EXERCISE REQUIREMENTS.
Please copy the data below exactly; none of the pictures in it belong in the copy.

┌─ SUPPLIED DATA

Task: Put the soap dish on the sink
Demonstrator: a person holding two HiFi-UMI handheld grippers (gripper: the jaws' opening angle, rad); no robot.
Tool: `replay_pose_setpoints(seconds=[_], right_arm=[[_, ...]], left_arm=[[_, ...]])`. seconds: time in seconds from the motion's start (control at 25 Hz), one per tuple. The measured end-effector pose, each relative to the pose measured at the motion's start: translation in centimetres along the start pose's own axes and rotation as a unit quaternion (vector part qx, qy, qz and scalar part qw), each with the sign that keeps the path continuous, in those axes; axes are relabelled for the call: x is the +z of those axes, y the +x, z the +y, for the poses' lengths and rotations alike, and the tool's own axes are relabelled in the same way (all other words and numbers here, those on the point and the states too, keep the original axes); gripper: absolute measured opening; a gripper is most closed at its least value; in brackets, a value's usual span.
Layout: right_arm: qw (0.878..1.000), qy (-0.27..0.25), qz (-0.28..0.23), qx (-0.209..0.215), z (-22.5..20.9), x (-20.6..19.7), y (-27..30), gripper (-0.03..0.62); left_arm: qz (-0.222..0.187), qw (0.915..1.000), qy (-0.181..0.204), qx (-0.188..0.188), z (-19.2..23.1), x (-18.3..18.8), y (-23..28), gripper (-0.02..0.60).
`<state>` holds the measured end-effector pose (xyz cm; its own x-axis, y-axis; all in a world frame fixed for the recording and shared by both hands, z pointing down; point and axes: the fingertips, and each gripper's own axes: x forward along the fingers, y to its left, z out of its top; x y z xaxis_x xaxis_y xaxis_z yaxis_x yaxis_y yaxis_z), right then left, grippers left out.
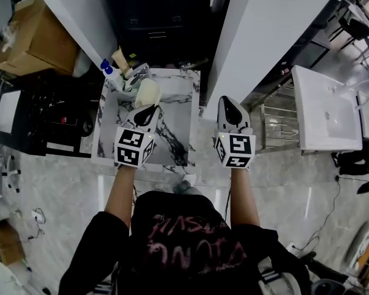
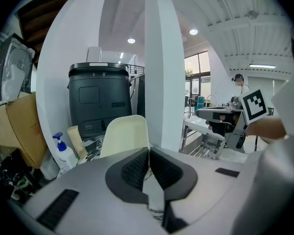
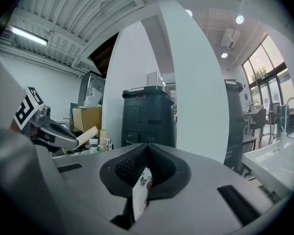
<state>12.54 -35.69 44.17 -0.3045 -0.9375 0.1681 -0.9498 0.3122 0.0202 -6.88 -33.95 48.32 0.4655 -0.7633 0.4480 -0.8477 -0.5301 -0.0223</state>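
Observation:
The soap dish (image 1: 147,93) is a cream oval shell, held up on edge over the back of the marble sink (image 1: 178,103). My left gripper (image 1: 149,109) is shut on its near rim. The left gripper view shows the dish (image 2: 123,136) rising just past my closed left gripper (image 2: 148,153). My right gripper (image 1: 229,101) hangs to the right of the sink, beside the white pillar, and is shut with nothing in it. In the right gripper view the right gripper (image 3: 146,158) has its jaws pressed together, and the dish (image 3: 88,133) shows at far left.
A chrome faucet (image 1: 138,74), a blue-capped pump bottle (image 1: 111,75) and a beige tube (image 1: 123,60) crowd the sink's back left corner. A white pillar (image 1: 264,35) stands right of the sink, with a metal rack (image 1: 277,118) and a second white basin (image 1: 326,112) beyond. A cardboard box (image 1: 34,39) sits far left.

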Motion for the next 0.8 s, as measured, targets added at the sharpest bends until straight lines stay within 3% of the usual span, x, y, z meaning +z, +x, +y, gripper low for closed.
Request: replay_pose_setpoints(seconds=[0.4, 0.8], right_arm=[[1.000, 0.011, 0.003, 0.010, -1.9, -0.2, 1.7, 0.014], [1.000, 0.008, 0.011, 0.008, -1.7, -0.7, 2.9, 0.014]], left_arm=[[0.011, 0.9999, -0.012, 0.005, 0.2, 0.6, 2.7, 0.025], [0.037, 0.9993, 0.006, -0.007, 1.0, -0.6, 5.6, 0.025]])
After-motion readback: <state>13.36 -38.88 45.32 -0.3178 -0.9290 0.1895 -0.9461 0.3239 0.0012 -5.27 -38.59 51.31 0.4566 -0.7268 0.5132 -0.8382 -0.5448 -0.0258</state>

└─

REPLY.
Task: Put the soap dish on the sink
Demonstrator: a person holding two HiFi-UMI handheld grippers (gripper: the jaws' opening angle, rad); no robot.
Tool: `replay_pose_setpoints(seconds=[_], right_arm=[[_, ...]], left_arm=[[_, ...]])`. seconds: time in seconds from the motion's start (control at 25 Hz), one per tuple. The measured end-effector pose, each relative to the pose measured at the motion's start: translation in centimetres along the start pose's own axes and rotation as a unit quaternion (vector part qx, qy, qz and scalar part qw), each with the sign that keeps the path continuous, in those axes; axes are relabelled for the call: x is the +z of those axes, y the +x, z the +y, for the poses' lengths and rotations alike, and the tool's own axes are relabelled in the same way (all other words and numbers here, those on the point and the states too, keep the original axes); gripper: absolute measured opening; a gripper is most closed at its least value; in brackets, a value's usual span.
Layout: right_arm: qw (0.878..1.000), qy (-0.27..0.25), qz (-0.28..0.23), qx (-0.209..0.215), z (-22.5..20.9), x (-20.6..19.7), y (-27..30), gripper (-0.03..0.62); left_arm: qz (-0.222..0.187), qw (0.915..1.000), qy (-0.181..0.204), qx (-0.188..0.188), z (-19.2..23.1), x (-18.3..18.8), y (-23..28), gripper (-0.02..0.60).
`<state>` holds the measured end-effector pose (xyz cm; its own x-axis, y-axis; all in a world frame fixed for the recording and shared by both hands, z pointing down; point and axes: the fingertips, and each gripper's own axes: x forward along the fingers, y to its left, z out of its top; x y z xaxis_x xaxis_y xaxis_z yaxis_x yaxis_y yaxis_z), right then left, grippers left out.
<state>12.54 -35.69 44.17 -0.3045 -0.9375 0.1681 -0.9498 0.3122 0.0202 -6.88 -33.95 48.32 0.4655 -0.7633 0.4480 -0.8477 -0.5301 -0.0223</state>
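Observation:
The soap dish (image 1: 147,93) is a cream oval shell, held up on edge over the back of the marble sink (image 1: 178,103). My left gripper (image 1: 149,109) is shut on its near rim. The left gripper view shows the dish (image 2: 123,136) rising just past my closed left gripper (image 2: 148,153). My right gripper (image 1: 229,101) hangs to the right of the sink, beside the white pillar, and is shut with nothing in it. In the right gripper view the right gripper (image 3: 146,158) has its jaws pressed together, and the dish (image 3: 88,133) shows at far left.
A chrome faucet (image 1: 138,74), a blue-capped pump bottle (image 1: 111,75) and a beige tube (image 1: 123,60) crowd the sink's back left corner. A white pillar (image 1: 264,35) stands right of the sink, with a metal rack (image 1: 277,118) and a second white basin (image 1: 326,112) beyond. A cardboard box (image 1: 34,39) sits far left.
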
Motion for the next 0.8 s, as measured, targets added at the sharpest bends until straight lines stay within 3% of the usual span, x, y, z meaning +z, +x, +y, gripper low for closed.
Request: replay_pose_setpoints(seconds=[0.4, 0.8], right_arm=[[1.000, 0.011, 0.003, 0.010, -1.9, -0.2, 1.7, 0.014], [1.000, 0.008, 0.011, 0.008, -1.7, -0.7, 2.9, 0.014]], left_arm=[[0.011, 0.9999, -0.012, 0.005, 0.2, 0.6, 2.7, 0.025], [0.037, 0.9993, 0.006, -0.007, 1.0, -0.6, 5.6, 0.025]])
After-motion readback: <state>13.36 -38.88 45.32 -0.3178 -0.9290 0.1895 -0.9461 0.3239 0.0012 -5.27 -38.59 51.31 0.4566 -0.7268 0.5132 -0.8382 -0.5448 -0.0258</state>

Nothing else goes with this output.